AVAILABLE DATA ▸
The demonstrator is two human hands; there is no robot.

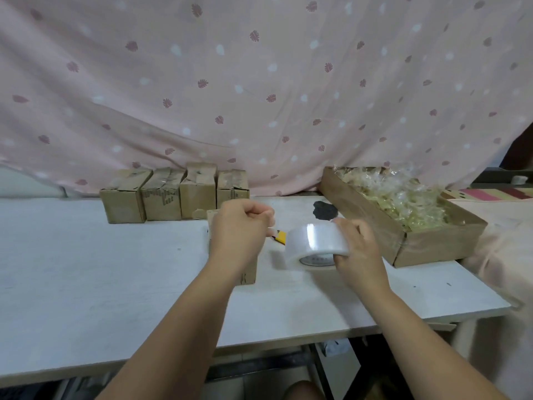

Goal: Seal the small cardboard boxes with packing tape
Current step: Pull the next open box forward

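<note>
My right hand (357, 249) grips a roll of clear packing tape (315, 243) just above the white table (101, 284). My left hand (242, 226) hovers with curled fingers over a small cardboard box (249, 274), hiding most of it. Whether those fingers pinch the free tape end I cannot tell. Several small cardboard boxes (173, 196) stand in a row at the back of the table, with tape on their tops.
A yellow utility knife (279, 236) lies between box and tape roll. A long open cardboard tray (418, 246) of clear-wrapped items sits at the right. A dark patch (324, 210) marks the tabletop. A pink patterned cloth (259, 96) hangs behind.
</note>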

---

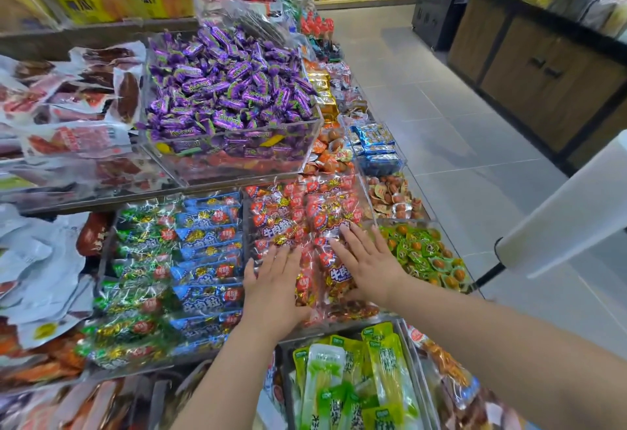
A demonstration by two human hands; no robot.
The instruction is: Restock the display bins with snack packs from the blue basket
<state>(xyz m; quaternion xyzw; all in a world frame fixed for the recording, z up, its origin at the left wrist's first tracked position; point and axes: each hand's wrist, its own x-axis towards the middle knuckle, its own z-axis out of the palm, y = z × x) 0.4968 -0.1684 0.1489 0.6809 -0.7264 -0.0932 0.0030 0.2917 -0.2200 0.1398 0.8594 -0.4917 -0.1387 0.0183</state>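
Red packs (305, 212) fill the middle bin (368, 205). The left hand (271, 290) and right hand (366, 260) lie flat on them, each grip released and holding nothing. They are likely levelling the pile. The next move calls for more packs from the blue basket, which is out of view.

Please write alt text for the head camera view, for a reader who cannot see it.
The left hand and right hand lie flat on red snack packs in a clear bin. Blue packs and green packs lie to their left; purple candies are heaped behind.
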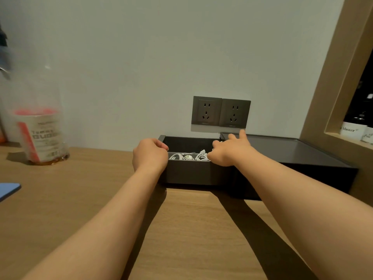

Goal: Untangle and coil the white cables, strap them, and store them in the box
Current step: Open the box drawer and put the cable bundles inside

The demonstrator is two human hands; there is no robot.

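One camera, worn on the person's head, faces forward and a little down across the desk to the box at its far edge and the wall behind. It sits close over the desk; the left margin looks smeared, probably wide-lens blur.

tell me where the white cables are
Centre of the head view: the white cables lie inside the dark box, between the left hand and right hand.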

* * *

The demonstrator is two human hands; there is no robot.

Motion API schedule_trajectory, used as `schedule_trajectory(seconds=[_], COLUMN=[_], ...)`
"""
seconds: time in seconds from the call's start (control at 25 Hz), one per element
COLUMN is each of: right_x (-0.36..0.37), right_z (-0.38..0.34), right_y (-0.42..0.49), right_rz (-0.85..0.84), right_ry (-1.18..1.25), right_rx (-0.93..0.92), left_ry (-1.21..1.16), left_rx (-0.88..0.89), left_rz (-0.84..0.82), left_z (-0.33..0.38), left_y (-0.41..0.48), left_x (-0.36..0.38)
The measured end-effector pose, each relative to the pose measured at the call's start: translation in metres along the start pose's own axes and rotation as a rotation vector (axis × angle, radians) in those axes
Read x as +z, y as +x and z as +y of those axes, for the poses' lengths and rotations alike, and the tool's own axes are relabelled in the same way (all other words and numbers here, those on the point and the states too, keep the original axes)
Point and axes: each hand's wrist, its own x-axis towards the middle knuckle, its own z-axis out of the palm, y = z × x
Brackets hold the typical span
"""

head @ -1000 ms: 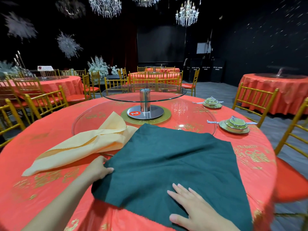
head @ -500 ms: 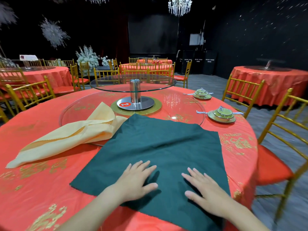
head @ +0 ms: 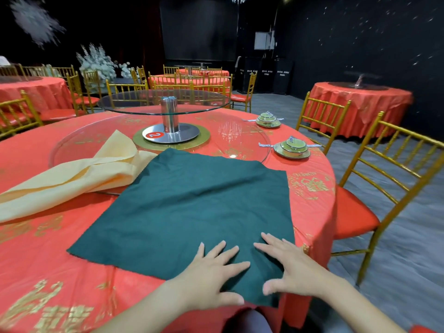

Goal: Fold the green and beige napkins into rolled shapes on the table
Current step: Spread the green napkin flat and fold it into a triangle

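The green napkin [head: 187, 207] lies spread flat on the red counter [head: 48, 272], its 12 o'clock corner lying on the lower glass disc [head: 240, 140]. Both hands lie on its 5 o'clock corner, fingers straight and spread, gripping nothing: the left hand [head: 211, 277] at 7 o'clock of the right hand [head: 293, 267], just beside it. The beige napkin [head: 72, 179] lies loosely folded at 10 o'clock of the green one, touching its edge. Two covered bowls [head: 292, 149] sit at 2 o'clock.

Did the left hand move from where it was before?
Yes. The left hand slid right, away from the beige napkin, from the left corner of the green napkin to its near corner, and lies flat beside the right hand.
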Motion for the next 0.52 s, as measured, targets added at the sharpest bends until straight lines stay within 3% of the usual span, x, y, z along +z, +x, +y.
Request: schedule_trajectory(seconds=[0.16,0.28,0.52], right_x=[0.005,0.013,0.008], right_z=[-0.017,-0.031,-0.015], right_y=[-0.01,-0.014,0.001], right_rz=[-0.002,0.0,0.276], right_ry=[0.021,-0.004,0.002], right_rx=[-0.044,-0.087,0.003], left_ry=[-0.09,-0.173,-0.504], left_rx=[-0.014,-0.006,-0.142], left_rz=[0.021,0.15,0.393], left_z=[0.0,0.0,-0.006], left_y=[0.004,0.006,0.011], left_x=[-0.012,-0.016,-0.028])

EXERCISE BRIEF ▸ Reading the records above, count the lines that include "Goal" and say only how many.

OUTPUT FOR THIS EXERCISE ▸ 3